Gündem

İmamoğlu: Sizleri yok sayan, bazen hakaret eden bazen söver gibi konuşan hangi yönetici varsa, onlara oylarınızla haddini bildireceksiniz

15 Nisan 2023 20:11

İBB Başkanı ve Millet İttifakı’nın Cumhurbaşkanı Yardımcısı adayı Ekrem İmamoğlu, Samsun Halk Buluşması'ndaki konuşmasında, "Cumhuriyet nasıl bir rejimdir biliyor musunuz? Yöneticilerin millete karşı haddini bildiği bir rejimdir. Herkesin kendini değerli hissettiği bir süreci başlatacağız. Sizleri yok sayan, önemsemeyen, suratı asık, hatta bazen hakaret eden, bazen hırpalayan, bazen söver gibi konuşan, hangi yönetici varsa ne yapacaksınız biliyor musunuz? Onlara oylarınızla haddini bildireceksiniz. Sözünüzü sakınmadan, doğru bildiğinizi söylemeye, yapmaya devam edeceksiniz” ifadelerini kullandı.

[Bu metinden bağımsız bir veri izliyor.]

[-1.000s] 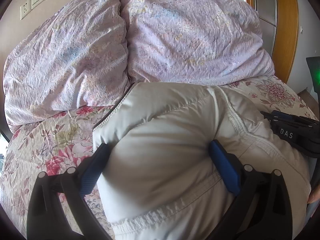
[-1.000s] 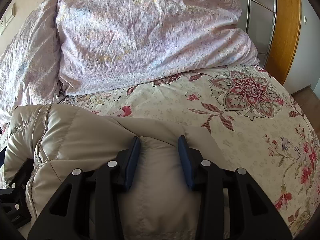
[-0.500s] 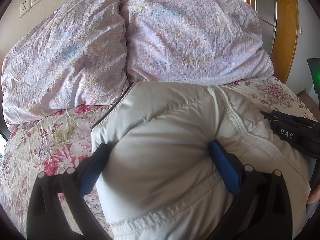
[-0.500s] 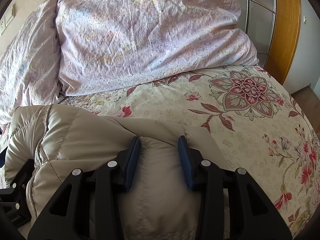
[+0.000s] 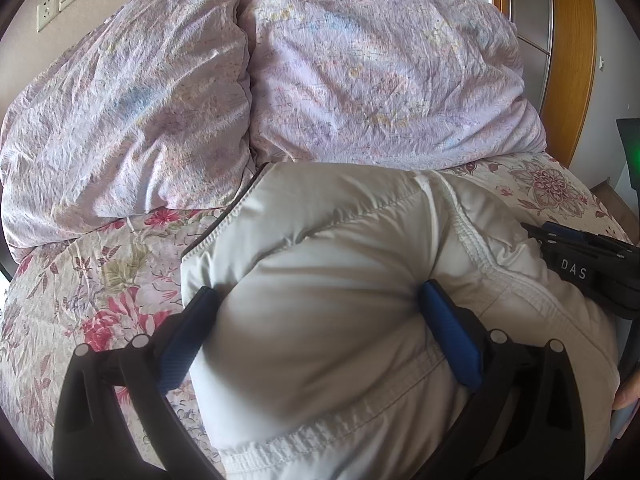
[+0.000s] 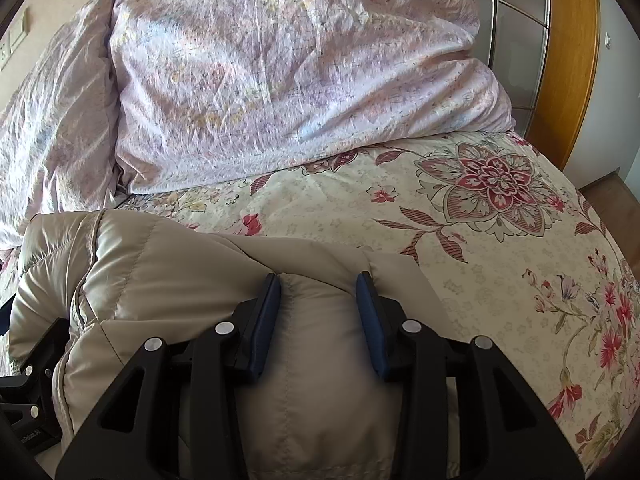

İBB Başkanı Ekrem İmamoğlu, CHP Genel Başkan Yardımcısı Seyit Torun ile Giresun ve Ordu’dan sonra Samsun’da vatandaşlarla buluştu. Dilek İmamoğlu'nun da eşlik ettiği Ekrem İmamoğlu, bir günlük Karadeniz turunun son durağında şunları kaydetti:

"İşgal kuvvetlerinin gemilerini gördüğünde bir baktı ki yaverinin gözlerinden yaşlar akıyor. Dönüp yaverine Mustafa Kemal Atatürk şunu söyledi. 'Geldikleri gibi giderler.' Mustafa Kemal Atatürk silah arkadaşlarıyla birlikte kararlı bir biçimde 16 Mayıs'ta İstanbul'dan yola çıktı. 19 Mayıs 1919’da sabah 08.00 sularında Samsun'a vardı. Altı gün Samsun'da daha sonrasında Havza'da Türkiye'nin kurtuluşunun tabiri caizse yol haritasını yazdı. İşte Samsun kurtuluşun şehridir, Samsun umudun şehridir. Samsun benim zihnimde gençlik demek. Çünkü Samsun deyince kesinlikle hepimizin aklında o söylediğim tarih vardır.

"Ben gençlere çok güveniyorum"

Hatırlayın! Mustafa Kemal Atatürk 38 yaşında genç bir subaydı muhteşem bir şey. Bu kentin, o güzel kentin, Samsun'un o ruhundan beslenerek zorlu bir yolculuğa çıkmıştı. Anadolu'nun kaderini yazmak için yolculuğa çıkmıştı. Gelecek günlerin umudu içindeydi ve herkesten çok gençlere güveniyordu. Birkaç ay sonra Cumhuriyetimizin 100. yılını kutlayacağız. Atatürk, Cumhuriyetimizi emanet etmek için de gençlere güvendi ve onlara 19 Mayıs'ı bayram olarak armağan etti. Hayatta bazı şeyleri anlamak için, hissedebilmek için diyorum ki genç olmak gerekir. Sevgili gençler, mesele özgürlüğün değerini anlamak için hayal kurmak lazım. Kurduğu hayallerin peşinden yol yürümek, mesela sorgulamak, her şeye boyun eğmek değil, sorgulamak gerekir. Büyük ve önemli işler yapmak isteyen herkes ama herkes gençlere güvenmek zorundadır. Gençlere saygı göstermek zorundadır. Gençlere aş, eşit ve adil davranmak zorundadır. Ben gençlere çok güveniyorum.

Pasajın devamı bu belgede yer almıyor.